For this item, repeat the material exactly while omitting its pictures.

╭──

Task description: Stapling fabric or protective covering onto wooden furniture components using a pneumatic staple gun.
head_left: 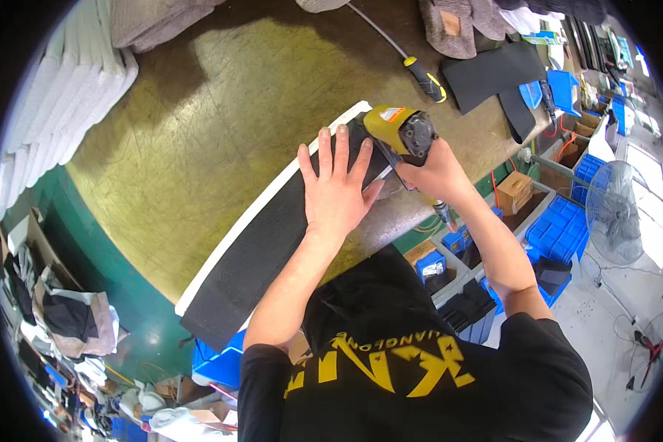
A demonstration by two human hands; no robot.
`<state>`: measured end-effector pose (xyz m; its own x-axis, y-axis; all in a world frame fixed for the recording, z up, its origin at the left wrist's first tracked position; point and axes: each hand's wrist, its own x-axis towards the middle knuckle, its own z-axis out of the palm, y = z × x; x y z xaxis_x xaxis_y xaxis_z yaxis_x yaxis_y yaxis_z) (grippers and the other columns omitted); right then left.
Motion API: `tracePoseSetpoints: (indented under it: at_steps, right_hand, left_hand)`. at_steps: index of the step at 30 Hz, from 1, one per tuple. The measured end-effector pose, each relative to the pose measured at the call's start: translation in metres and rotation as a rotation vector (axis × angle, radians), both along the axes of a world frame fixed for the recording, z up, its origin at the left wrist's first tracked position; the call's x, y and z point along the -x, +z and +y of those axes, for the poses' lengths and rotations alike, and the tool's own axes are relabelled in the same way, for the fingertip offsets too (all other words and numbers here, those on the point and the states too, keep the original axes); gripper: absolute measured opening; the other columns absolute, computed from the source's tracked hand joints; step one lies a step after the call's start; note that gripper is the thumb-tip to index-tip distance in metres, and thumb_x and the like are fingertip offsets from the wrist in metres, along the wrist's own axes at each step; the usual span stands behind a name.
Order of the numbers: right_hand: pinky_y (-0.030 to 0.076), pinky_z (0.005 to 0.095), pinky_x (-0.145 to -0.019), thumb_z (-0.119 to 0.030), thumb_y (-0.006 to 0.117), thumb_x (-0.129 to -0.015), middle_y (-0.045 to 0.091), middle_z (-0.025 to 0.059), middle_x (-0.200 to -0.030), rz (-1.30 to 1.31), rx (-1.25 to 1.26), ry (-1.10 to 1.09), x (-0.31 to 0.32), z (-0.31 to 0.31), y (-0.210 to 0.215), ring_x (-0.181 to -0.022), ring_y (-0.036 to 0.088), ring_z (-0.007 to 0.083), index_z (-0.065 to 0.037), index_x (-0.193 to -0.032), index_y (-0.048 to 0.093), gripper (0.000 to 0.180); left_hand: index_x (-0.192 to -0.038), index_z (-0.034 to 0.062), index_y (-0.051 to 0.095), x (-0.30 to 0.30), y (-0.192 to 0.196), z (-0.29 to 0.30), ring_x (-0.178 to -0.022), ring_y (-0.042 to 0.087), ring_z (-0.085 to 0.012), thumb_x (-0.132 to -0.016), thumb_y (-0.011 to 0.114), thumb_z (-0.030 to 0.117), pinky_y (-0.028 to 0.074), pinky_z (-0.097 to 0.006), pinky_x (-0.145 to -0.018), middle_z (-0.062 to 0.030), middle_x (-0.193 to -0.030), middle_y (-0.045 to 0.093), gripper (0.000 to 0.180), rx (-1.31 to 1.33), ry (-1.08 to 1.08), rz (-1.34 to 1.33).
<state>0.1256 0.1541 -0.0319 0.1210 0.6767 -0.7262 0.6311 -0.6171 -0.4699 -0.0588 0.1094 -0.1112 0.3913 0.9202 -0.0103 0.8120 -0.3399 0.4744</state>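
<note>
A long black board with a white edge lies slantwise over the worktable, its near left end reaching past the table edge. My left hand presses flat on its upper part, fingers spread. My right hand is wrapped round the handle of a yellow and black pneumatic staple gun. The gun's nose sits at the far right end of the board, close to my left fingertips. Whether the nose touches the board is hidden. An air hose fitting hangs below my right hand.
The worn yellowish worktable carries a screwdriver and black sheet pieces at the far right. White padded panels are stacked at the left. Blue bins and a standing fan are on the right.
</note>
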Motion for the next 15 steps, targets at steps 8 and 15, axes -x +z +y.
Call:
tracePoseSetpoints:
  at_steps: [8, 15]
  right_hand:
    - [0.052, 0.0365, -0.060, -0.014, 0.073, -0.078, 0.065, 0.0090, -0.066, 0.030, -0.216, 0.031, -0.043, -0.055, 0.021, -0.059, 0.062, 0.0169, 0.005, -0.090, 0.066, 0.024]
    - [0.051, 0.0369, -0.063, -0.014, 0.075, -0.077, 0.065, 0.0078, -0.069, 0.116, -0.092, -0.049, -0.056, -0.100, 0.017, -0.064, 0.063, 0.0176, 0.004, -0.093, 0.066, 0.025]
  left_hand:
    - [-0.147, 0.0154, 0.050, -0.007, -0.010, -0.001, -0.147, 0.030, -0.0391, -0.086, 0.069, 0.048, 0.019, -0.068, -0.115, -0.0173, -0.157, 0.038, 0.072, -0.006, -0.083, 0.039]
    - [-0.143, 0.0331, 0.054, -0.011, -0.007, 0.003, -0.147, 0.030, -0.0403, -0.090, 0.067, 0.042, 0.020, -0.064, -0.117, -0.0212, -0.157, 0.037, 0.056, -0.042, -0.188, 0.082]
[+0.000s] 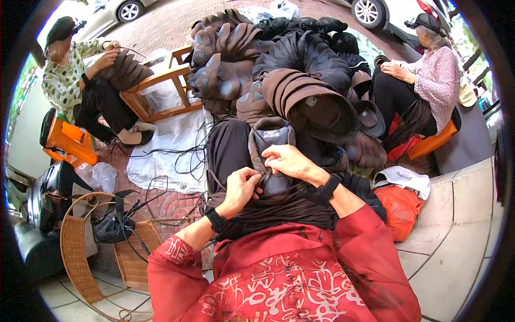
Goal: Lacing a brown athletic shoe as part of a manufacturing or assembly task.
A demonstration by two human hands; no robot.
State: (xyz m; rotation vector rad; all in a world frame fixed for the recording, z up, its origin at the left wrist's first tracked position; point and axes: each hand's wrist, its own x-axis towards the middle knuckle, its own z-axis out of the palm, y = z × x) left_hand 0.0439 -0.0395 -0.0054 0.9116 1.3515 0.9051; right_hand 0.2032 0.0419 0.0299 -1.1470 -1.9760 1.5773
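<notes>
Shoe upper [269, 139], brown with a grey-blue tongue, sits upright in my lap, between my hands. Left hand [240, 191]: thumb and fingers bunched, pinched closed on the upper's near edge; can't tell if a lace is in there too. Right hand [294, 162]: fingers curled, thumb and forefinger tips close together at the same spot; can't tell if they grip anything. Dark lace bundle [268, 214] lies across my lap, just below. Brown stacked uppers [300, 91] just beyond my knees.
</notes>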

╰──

Answer space ::
Task description: Stapling fabric or protective covering onto wooden furniture components using a pneumatic staple gun.
head_left: 
A demonstration by two human hands; no robot.
`<state>`: measured end-effector pose (xyz m; its own x-axis, y-axis; all in a world frame fixed for the recording, z up, its origin at the left wrist's first tracked position; point and axes: each hand's wrist, its own x-axis towards the middle knuckle, its own z-axis out of the palm, y = z × x; x y z xaxis_x xaxis_y xaxis_z yaxis_x yaxis_y yaxis_z) (grippers and the other columns omitted); right then left.
Motion API: `tracePoseSetpoints: (indented under it: at_steps, right_hand, left_hand)`. at_steps: index of the step at 30 Hz, from 1, one per tuple. The measured end-effector pose, each relative to the pose measured at the call's start: translation in metres and rotation as a rotation vector (axis × angle, radians), both along the axes of a world frame fixed for the recording, z up, its origin at the left wrist's first tracked position; the call's x, y and z point along the -x, +z and +y of those axes, for the poses' lengths and rotations alike, and the tool's own axes are relabelled in the same way, for the fingertip offsets too (all other words and numbers here, those on the point and the states too, keep the original axes); gripper: absolute measured opening; the other columns absolute, computed from the source's tracked hand joints; step one lies a step after the call's start; note that gripper is the thumb-tip to index-tip distance in metres, and thumb_x and the like are fingertip offsets from the wrist in metres, along the wrist's own axes at each step; the usual span stands behind a name.
Order of the numbers: right_hand: pinky_y (-0.030 to 0.076), pinky_z (0.005 to 0.095), pinky_x (-0.145 to -0.019), thumb_z (-0.119 to 0.030), thumb_y (-0.006 to 0.117), thumb_x (-0.129 to -0.015), middle_y (-0.045 to 0.091), middle_z (-0.025 to 0.059), middle_x (-0.200 to -0.030), rz (-1.30 to 1.31), rx (-1.25 to 1.26), ry (-1.10 to 1.09), x (-0.31 to 0.32), z (-0.31 to 0.31), y (-0.210 to 0.215), ring_x (-0.181 to -0.022), ring_y (-0.036 to 0.088), ring_z (-0.007 to 0.083), index_z (-0.065 to 0.037), index_x (-0.193 to -0.032), index_y (-0.048 to 0.093), gripper (0.000 to 0.180); left_hand: index_x (-0.192 to -0.038), index_z (-0.034 to 0.062), index_y (-0.051 to 0.095), x (-0.30 to 0.30), y (-0.192 to 0.196), z (-0.29 to 0.30), ring_x (-0.178 to -0.022), ring_y (-0.042 to 0.087), ring_z (-0.085 to 0.012), thumb_x (-0.132 to -0.016), thumb_y (-0.011 to 0.114), thumb_z (-0.030 to 0.117), pinky_y (-0.028 to 0.074), pinky_z (-0.097 to 0.006), pinky_x (-0.145 to -0.018), middle_z (-0.062 to 0.030), middle_x (-0.193 to -0.030), middle_y (-0.045 to 0.093), gripper (0.000 to 0.180), rx (-1.31 to 1.33), ry (-1.08 to 1.08), rz (-1.34 to 1.33).
<state>0.1256 0.1541 -0.0319 0.1210 0.6767 -0.7262 0.6311 -0.6171 -0.4699 -0.0588 0.1094 -0.1112 0.3913 0.9202 -0.0103 0.8120 -0.3399 0.4744</state>
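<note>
A long black board with a white edge lies slantwise over the worktable, its near left end reaching past the table edge. My left hand presses flat on its upper part, fingers spread. My right hand is wrapped round the handle of a yellow and black pneumatic staple gun. The gun's nose sits at the far right end of the board, close to my left fingertips. Whether the nose touches the board is hidden. An air hose fitting hangs below my right hand.
The worn yellowish worktable carries a screwdriver and black sheet pieces at the far right. White padded panels are stacked at the left. Blue bins and a standing fan are on the right.
</note>
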Motion for the next 15 steps, targets at steps 8 and 15, axes -x +z +y.
Call:
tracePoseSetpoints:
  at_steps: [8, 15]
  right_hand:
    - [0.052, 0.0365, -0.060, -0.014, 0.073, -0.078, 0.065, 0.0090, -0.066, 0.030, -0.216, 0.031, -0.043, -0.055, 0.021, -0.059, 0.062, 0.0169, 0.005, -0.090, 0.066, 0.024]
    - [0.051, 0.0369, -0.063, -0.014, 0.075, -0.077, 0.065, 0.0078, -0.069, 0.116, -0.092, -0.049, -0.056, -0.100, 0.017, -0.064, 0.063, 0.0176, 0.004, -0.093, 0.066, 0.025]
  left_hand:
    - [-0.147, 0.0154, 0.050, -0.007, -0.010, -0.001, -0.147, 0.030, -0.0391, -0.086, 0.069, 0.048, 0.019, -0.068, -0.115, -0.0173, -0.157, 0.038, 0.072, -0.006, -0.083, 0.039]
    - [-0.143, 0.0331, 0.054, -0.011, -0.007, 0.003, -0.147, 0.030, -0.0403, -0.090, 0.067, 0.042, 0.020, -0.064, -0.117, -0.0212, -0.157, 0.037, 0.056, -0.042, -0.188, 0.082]
[+0.000s] 
Goal: Lacing a brown athletic shoe as part of a manufacturing or assembly task.
A demonstration by two human hands; no robot.
State: (xyz m; rotation vector rad; all in a world frame fixed for the recording, z up, its origin at the left wrist's first tracked position; point and axes: each hand's wrist, its own x-axis towards the middle knuckle, its own z-axis out of the palm, y = z × x) left_hand 0.0439 -0.0395 -0.0054 0.9116 1.3515 0.9051; right_hand 0.2032 0.0419 0.0299 -1.1470 -1.9760 1.5773
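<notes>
Shoe upper [269, 139], brown with a grey-blue tongue, sits upright in my lap, between my hands. Left hand [240, 191]: thumb and fingers bunched, pinched closed on the upper's near edge; can't tell if a lace is in there too. Right hand [294, 162]: fingers curled, thumb and forefinger tips close together at the same spot; can't tell if they grip anything. Dark lace bundle [268, 214] lies across my lap, just below. Brown stacked uppers [300, 91] just beyond my knees.
</notes>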

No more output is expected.